Test Before Placing That Tall Order

Editor’s note: First Person is an occasional series of stories from inventors, written by inventors.

That 70s show. Oscar af Strom’s Lift-a-Picture sheets allowed you to grab an image from a magazine and plaster it to apparel. His initial formula worked – but not his business.

That 70s show. Oscar af Strom’s Lift-a-Picture sheets allowed you to grab an image from a magazine and plaster it to apparel. His initial formula worked – but not his business.

By Oscar af Strom

I’ve been working with image-transfer sheets since the 1950s that allow you to transfer pictures from magazines to t-shirts and such.

I obtained U.S. patents in 1968 and 1971, and soon earned recognition at trade shows in Canada, Chicago and at the International Inventors Expo in New York, where my Lift-a-Print transfer sheets won a gold medal.

Despite initial success in 1976, my venture failed. I swore I’d never make any more inventions. But fate would tempt me again. And again I would fail.

In 1982, I retired from the International Civil Aviation Organization and settled down in Mexico, my wife’s native country. I soon returned to images transfer as a hobby.

I tried out various plastisols – a substance that when heated gels and fuses into a thermoplastic – and emulsions. I ended up using Rohm & Haas acrylic emulsion and a plastisol from British company Sericol.

My process worked well for transferring art reproductions in books to canvas. At the urging of a fellow Rotary Club member, I began teaching housewives the technique. My Rotary Club colleagues urged me to sell transfer kits.
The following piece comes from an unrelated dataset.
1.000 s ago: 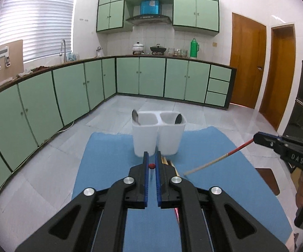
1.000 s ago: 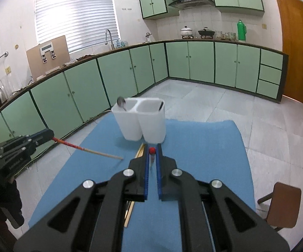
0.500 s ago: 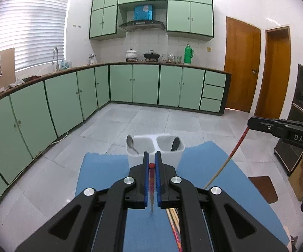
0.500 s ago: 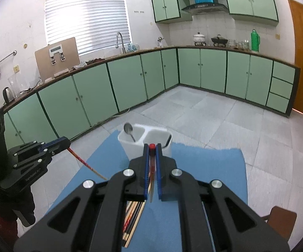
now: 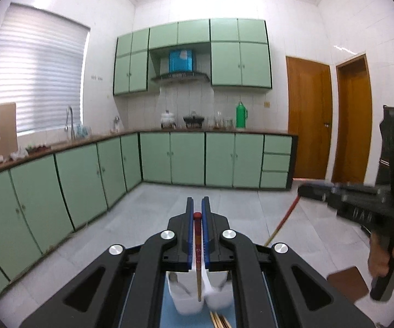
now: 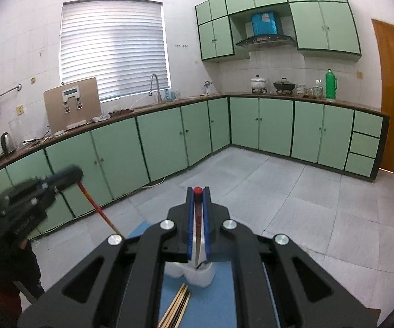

I was more interested in licensing my process than becoming an entrepreneur. Yet friends and Rotary members wanted to invest in a venture.

So I formed Calcola de Mexico, S.A. de CV and registered a U.S. corporation, Lift-a-Picture Inc. The aim was to market and license my inventions and patents. To test whether there was still interest in transfer sheets, I attended the Hobby Industry Association (HIA) trade show in Anaheim, Calif., in 1985. I found sufficient interest to sell kits to wholesalers and craft shops. I even managed to find a good manufacturer’s representative.

I bought large quantities of Acrylic Emulsion B60A, which I obtained from the Mexican Rohm & Haas company and plastisol from Tintas Sanchez, S.A. de C.V., the distributors for the British company.

I designed kits, wrote instructions, had the B60A emulsion bottled in 1-ounce bottles and the plastisol in small jars. When the kits were ready, I exhibited them at craft shows in San Diego and Cleveland and finally at the 1986 HIA trade show in St. Louis.

I paid for a large ad in the exhibition catalogue. Our booth got a steady stream of visitors. Things were looking up.

However, throughout that year I had noticed the transfers were more difficult to perform than those I had made during the development years. Because I was a transfer specialist, I managed to make the demonstrations look easy.

Yet difficulties in using the kits became more evident. Many participants in a class I was giving at the St. Louis show couldn’t get their transfers to work. I didn’t sell many kits and didn’t get any orders. What went wrong?

The plastisol I bought from Tintas Sanchez was not the Sericol plastisol I had bought from them earlier. They had just changed suppliers.

Instead of receiving the Sericol plastisol made in London, I had received a plastisol manufactured by its new U.S. supplier. I complained. But the company said that it was unnecessary to inform me because, “there was no difference between the two.”

The two plastisols may have been equal from a screen printing point of view, which is the major use of plastisols. But that was not what I was using it for. For use as an ingredient in transfer sheets, plastisols are not equal – those manufactured in Britain worked far better than the U.S. version.

What can other entrepreneurs and inventors learn from my story?

Before placing large orders, request samples and test these well. If I would have done that, I would have found that the plastisol that I bought from Tintas Sanchez didn’t work. I would have placed my order with Sericol’s new distributor, or directly with the British manufacturer.

It was a lesson learned the hard way.